### Exercise brief
With the pictures left aside, write out exactly the lines of the listing below from the line with "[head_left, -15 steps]" to the line with "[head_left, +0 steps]", both included, and only those.

### Information shown
BEGIN
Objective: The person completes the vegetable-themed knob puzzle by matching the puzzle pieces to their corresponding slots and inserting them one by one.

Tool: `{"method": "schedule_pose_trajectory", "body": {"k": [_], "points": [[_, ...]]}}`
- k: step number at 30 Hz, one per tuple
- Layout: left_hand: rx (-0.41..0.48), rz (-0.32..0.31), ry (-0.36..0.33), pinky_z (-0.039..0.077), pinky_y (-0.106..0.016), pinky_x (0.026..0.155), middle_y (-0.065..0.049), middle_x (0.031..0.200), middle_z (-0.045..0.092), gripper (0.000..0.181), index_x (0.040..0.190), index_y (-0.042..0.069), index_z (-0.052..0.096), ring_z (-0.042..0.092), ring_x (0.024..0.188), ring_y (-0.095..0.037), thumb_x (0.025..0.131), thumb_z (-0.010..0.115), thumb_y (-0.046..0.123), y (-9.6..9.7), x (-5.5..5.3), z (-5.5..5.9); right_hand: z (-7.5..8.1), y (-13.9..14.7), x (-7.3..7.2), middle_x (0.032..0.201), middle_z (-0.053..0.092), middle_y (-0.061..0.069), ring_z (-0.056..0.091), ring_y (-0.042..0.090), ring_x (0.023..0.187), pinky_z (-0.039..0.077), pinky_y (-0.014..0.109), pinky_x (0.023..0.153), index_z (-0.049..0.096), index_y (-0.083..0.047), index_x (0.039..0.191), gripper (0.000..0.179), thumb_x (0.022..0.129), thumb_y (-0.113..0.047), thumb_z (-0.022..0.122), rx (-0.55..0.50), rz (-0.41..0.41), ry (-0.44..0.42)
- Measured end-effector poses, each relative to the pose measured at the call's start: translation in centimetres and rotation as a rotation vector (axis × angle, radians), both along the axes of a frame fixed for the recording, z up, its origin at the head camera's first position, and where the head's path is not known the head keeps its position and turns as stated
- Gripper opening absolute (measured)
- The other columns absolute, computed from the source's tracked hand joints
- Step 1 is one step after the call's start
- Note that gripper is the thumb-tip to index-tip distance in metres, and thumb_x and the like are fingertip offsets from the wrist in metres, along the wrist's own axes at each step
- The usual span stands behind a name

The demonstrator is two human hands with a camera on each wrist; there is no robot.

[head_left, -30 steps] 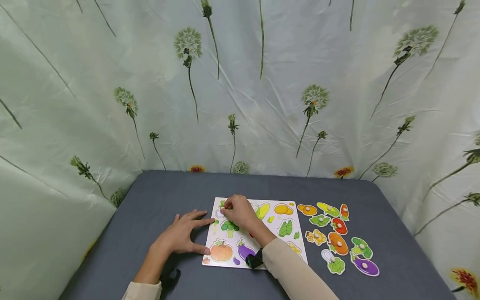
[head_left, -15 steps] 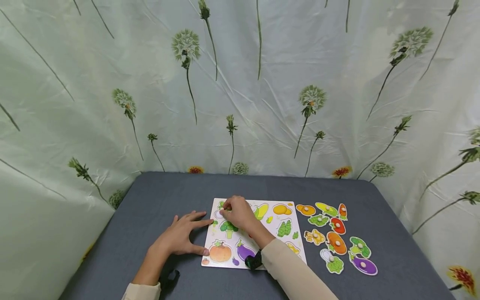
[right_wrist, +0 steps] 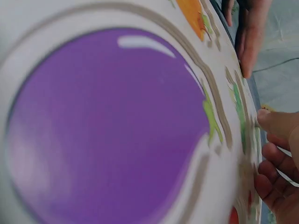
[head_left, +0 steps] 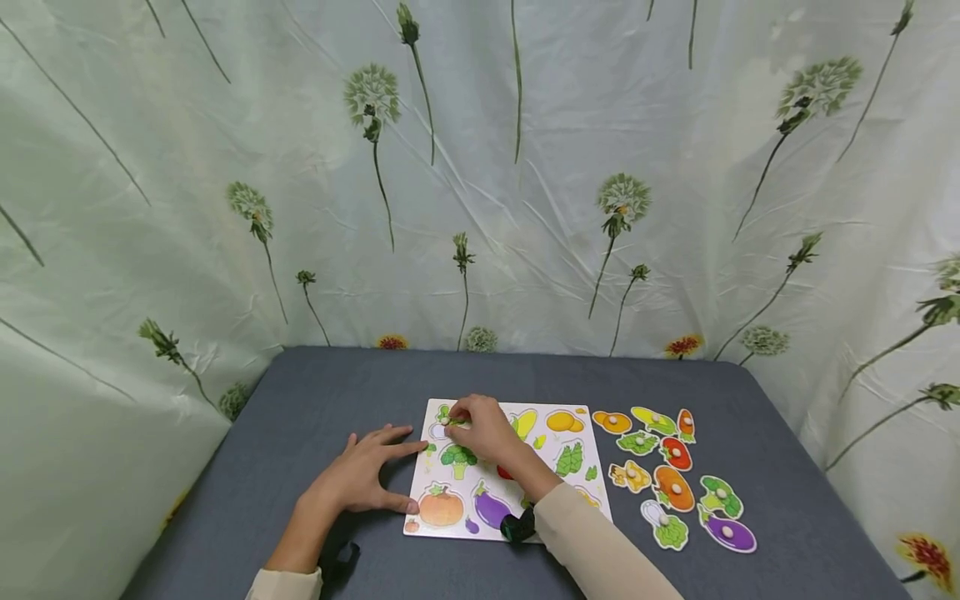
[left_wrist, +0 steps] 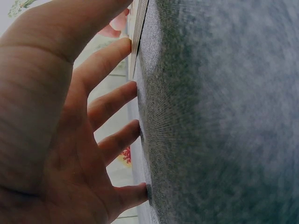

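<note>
Best brace the board (head_left: 483,470) with that spread, empty left hand (head_left: 363,472); the right hand's (head_left: 483,430) grip I can't make out.

Right grip (head_left: 483,429) bent into a pinch, left grip (head_left: 360,477) spread wide just beside it.
At the left end of the right grip, the right thumb (right_wrist: 280,122) and index finger are drawn close together; the right fingers (right_wrist: 271,184) behind them are curled. The right forearm (head_left: 596,533) slants back from its grip, toward the body and rightward. The left grip sits to the left of the right one and slightly nearer the body, back of the hand up, the left fingers (left_wrist: 114,105) fanned and nearly straight. Its index points toward the right grip; the left thumb (head_left: 397,501) angles out on the body side. The left forearm (head_left: 303,521) trails behind its grip.
</note>
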State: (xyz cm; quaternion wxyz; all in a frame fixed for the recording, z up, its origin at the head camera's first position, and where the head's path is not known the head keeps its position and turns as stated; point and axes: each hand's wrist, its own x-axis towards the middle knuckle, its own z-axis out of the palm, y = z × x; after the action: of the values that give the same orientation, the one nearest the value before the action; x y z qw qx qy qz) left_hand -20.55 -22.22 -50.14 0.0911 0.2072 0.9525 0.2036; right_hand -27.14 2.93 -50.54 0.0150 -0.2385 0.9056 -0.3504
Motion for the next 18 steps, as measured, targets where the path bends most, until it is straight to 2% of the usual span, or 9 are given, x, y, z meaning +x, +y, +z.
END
### Solution to this task
[head_left, -15 steps] 
[right_wrist, +0 steps] 
[head_left, +0 steps] 

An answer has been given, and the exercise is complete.